Geni WrenFecal samples are best obtained by rectal grab rather than picking them up off the ground. Other than the control test where a quantitative count is achieved, fecal egg count (FEC) results are a subjective measure, a snapshot in time, of the parasite level in the animal.
Jerry Woodruff, DVM, Boehringer Ingelheim Vetmedica, Inc., says there are several factors that, if not taken into consideration when interpreting FEC and fecal egg count reduction test (FECRT), may lead to an incorrect conclusion. Those factors are:
1. Seasonality of inhibited Ostertagi—since this most economically significant parasite of cattle is known to arrest development of early larval forms in the animal by hibernating in the abomasal lining during hot summer months in southern climates and cold winter months in more northern climates, inhibited Ostertagi would not be detected by standard analysis of fecal samples.
2. Small or limited sample size—FECs vary greatly within a group of animals, so if an inadequate number of samples are analyzed, a true picture of the parasite level is not obtained.
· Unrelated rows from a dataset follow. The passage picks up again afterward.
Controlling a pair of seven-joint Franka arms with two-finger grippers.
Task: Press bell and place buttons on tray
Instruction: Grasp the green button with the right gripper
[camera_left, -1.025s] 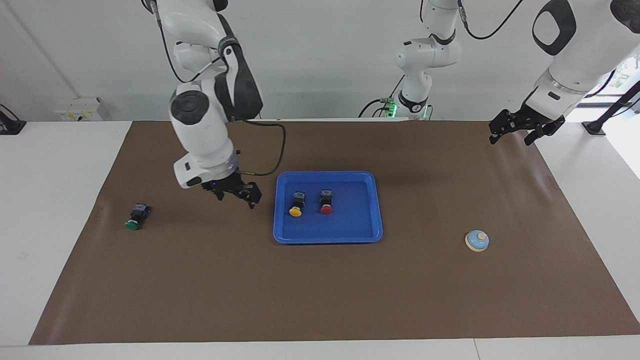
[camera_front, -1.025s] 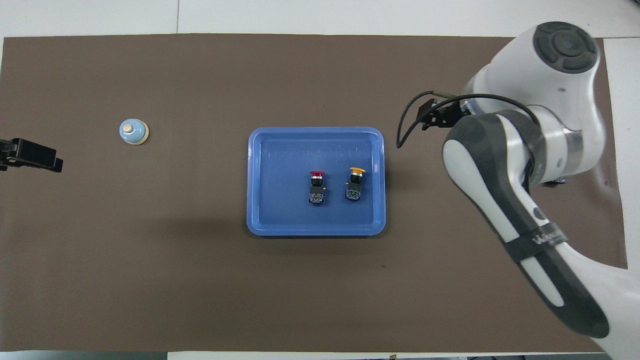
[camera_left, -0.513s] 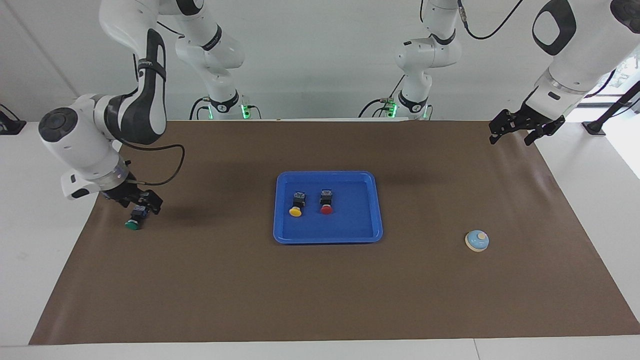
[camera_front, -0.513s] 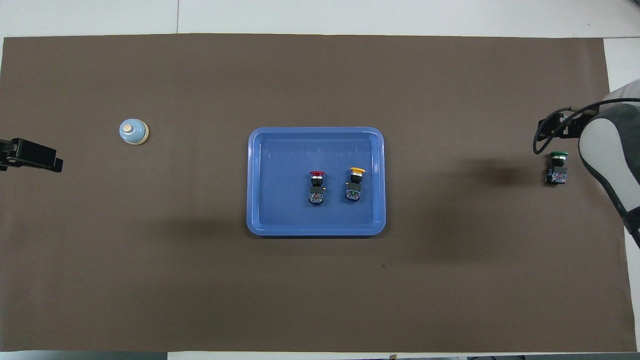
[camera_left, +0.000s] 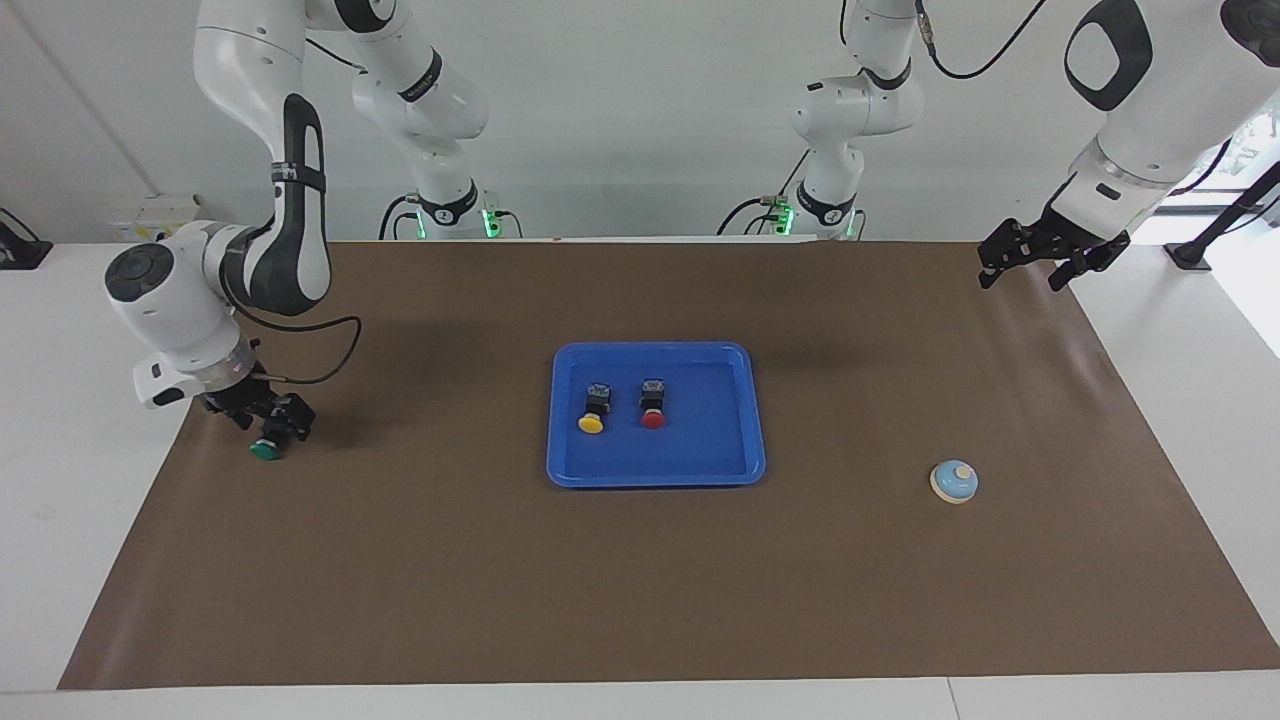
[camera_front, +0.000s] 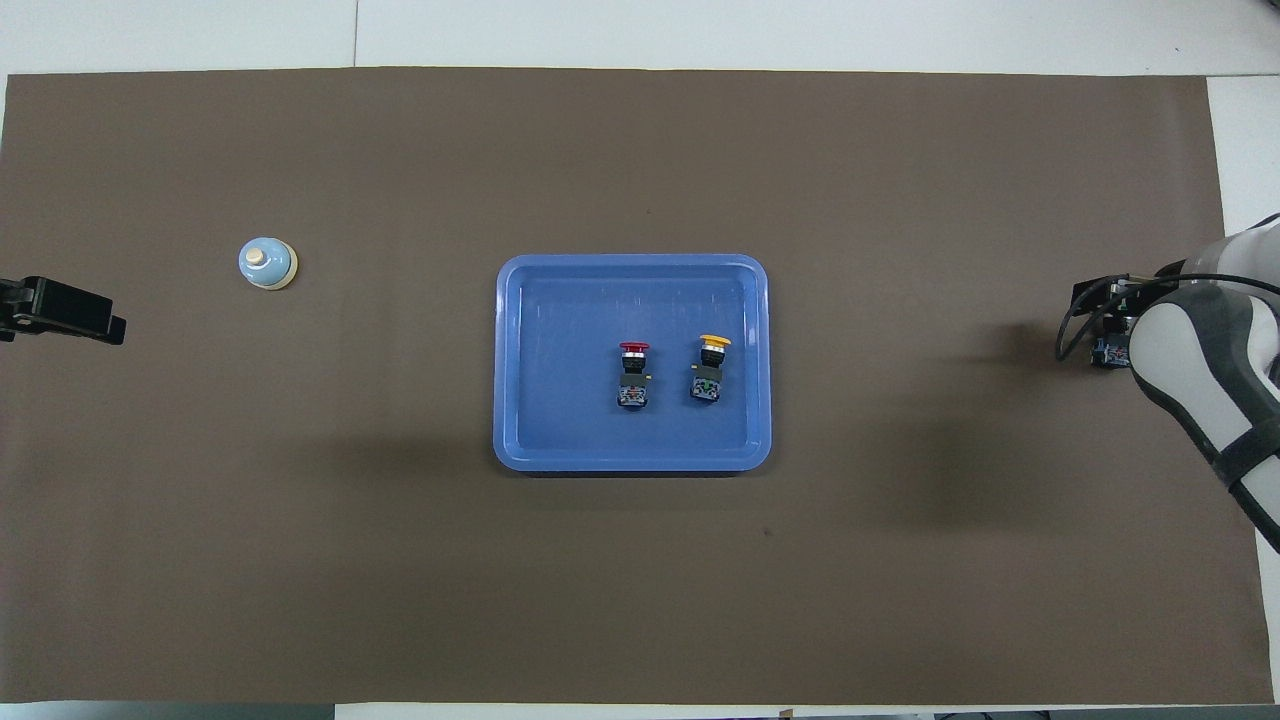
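Right gripper (camera_left: 268, 418) fingers are standing spread, straddling the green button's (camera_left: 265, 449) black body; contact unclear. Risk: closing off-centre could be tipping or skidding it across the worktop (camera_left: 400, 560). Yellow button (camera_left: 592, 423) and red button (camera_left: 652, 419) are lying in the tray (camera_left: 655, 478). Left gripper (camera_left: 1030, 262) is waiting, fingers released, well apart from the bell (camera_left: 954, 481).
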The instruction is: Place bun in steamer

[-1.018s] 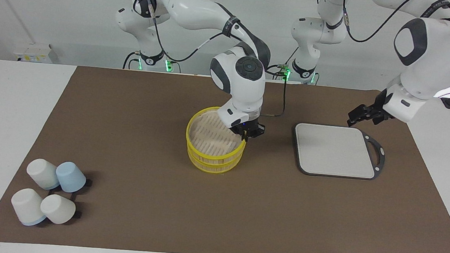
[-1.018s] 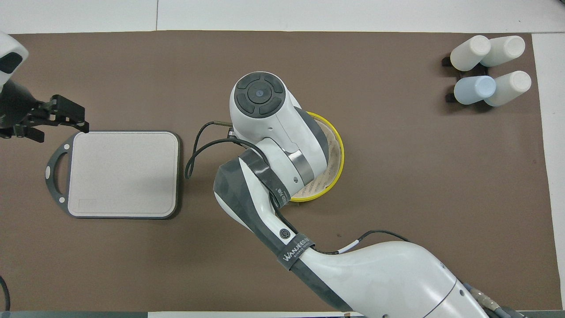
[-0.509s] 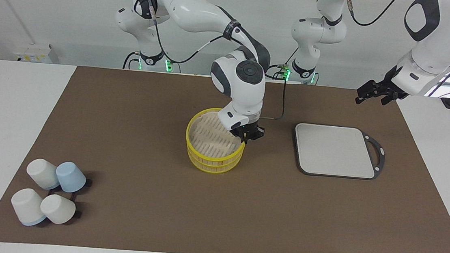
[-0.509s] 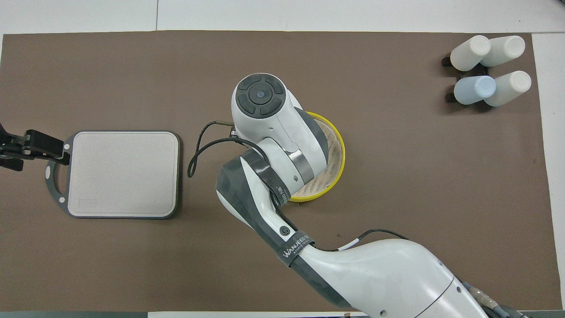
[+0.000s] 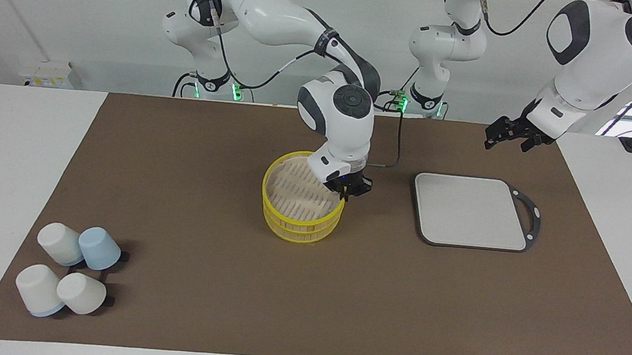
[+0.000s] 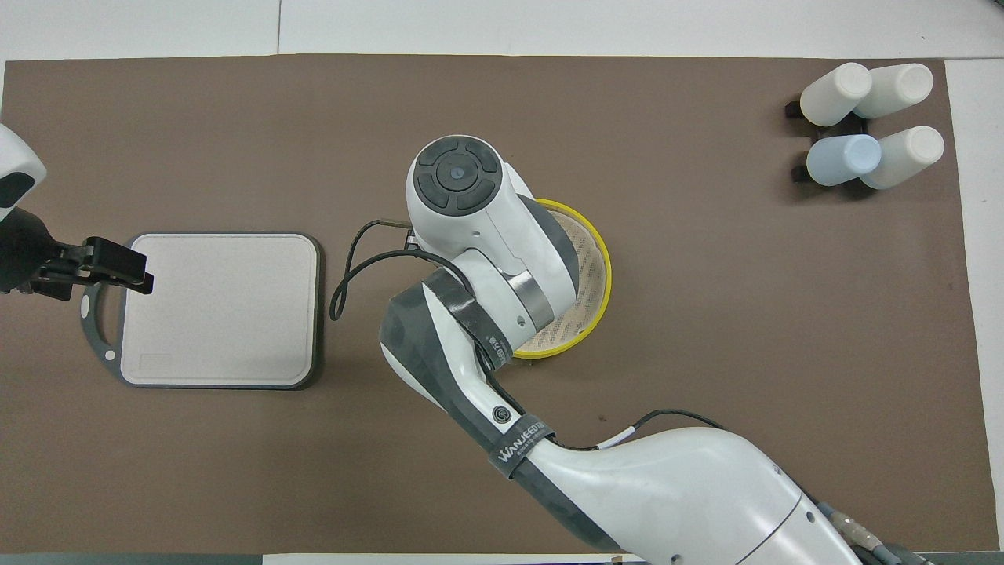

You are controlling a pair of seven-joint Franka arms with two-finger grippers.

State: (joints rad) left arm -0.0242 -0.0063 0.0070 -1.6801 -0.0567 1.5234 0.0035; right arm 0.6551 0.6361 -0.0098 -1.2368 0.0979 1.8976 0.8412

It is recommended to gather 20 samples or 10% of the group in herds larger than 200 head.
3. Sample source—Fecal samples are best obtained by rectal grab rather than picking them up off the ground. Errors in animal identification are minimized with rectal grab technique, which is especially important in FECRT where first and second sample need to be from the same animal. Samples can be picked off the ground only if fresh, no dirt or debris is gathered, and if the animal is positively identified.
4. Vastly different egg producing ability of GI parasites (fecundity)—some parasites are prolific egg producers (Cooperia, Haemonchus) while others (Nematodirus) are not as prolific.
5. Diet and consistency of feces—watery, diarrheal feces may dilute the parasite eggs being shed, such that an underestimation of parasite level is made.